Conclusion and Future Directions

Ultrasound is a promising technology suitable for a range of different applications in the dairy industry. In liquid media, the extreme physical forces generated by low-frequency, high-intensity ultrasound induces acoustic streaming, cavitation, shear, micro-jet, and shockwaves. These physical forces have been successfully used for the generation of dairy emulsions, functionality improvements of dairy systems, inactivation of microbes and enzymes, and crystallization of lactose, ice, and fat in dairy systems, among several other applications. High-frequency ultrasound on the other hand has been used to initiate rapid creaming of fat from milk. Ultrasound processing has advantages of achieving high product yields, minimizing flavor loss, increasing homogeneity, reducing energy requirements, reducing processing times, enhancing end-product quality, reducing chemical and physical hazards, and lowering the environmental impact, when compared with conventional dairy processes. Synergies with pressure and/or temperature have been reported but caution is advised to minimize nutritional losses and adverse flavor modifications if very high specific energies are to be delivered to the process.

Although the majority of these applications are only proven in the laboratory for a range of advantages, there is a high potential for large commercial scale-up operations.

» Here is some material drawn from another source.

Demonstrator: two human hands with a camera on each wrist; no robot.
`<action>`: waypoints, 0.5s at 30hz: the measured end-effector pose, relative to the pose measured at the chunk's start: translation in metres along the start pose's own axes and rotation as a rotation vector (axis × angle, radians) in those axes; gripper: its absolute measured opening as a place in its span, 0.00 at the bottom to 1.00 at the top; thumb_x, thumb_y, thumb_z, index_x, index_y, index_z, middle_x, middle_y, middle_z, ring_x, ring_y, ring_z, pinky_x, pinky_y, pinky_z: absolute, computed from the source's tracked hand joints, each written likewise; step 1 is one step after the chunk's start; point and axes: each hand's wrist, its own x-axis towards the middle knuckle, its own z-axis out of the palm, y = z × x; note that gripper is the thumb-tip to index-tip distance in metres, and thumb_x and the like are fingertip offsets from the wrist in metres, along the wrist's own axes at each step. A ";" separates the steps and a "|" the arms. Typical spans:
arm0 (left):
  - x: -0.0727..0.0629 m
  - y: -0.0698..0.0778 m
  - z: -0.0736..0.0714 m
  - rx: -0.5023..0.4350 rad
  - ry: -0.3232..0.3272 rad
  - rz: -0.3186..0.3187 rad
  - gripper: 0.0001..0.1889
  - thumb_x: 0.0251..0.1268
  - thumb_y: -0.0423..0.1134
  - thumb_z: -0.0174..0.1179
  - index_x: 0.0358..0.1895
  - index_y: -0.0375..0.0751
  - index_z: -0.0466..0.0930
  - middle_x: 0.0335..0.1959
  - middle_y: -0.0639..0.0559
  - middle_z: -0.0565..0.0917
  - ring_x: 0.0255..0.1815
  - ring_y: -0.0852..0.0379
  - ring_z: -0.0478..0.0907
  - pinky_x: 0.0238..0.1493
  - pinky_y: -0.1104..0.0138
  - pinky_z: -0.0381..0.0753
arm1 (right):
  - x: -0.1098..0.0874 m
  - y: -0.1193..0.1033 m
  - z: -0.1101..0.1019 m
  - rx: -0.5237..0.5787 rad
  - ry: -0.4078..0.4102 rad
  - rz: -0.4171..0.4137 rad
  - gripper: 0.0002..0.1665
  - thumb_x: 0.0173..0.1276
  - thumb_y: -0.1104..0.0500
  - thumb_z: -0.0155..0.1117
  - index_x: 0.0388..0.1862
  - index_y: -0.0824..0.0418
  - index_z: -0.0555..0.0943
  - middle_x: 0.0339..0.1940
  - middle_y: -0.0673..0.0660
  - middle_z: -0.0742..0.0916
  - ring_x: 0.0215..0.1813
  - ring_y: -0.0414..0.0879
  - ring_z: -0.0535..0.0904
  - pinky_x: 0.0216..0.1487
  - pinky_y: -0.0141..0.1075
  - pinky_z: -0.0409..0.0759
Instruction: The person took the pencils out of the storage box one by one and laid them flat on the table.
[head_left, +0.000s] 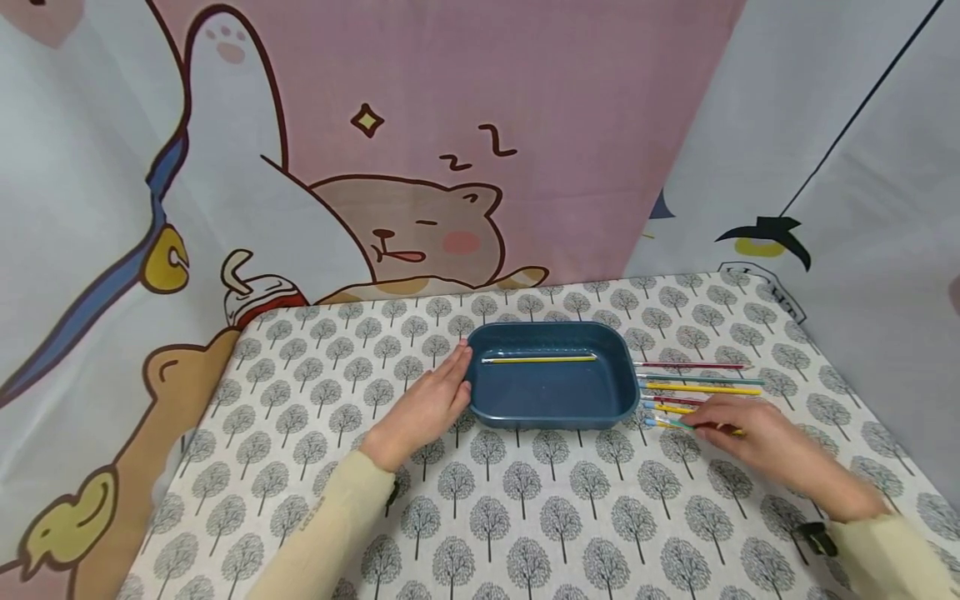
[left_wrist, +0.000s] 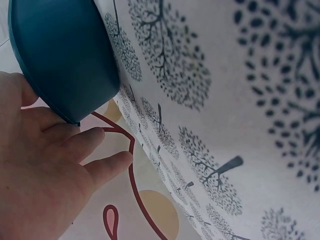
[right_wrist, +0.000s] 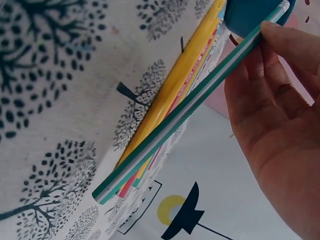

In the last couple years, significant improvements in product quality, process enhancement, and reduction of cost were successfully achieved on a commercial scale due to the availability of high-power units consisting large continuous flow chambers. Furthermore, production of improved energy-efficient ultrasonic equipments with efficient ultrasonic generators and transducers reduces the internal heating and subsequently prevents using expensive cooling systems which have often caused the whole system to fail in the past. Most up-to-date systems have an energy efficiency of greater than 80 % which simply indicates that most of the power sent to the transducer is transferred into the medium. In addition, small-sized new generators and absence of moving parts such as rotors lead to the easy installation of the ultrasonic equipments into an existing facility and have a low maintenance cost. Hence, commercial standard ultrasonic equipments are developing at a great pace, although no novel process for the application of ultrasound in food industry is possible without ultrasonic equipment manufacturers willing to build new designs according to the requirements. This implies that while the technology has great promises, it will have to be carefully developed and scaled up for every individual, unique application.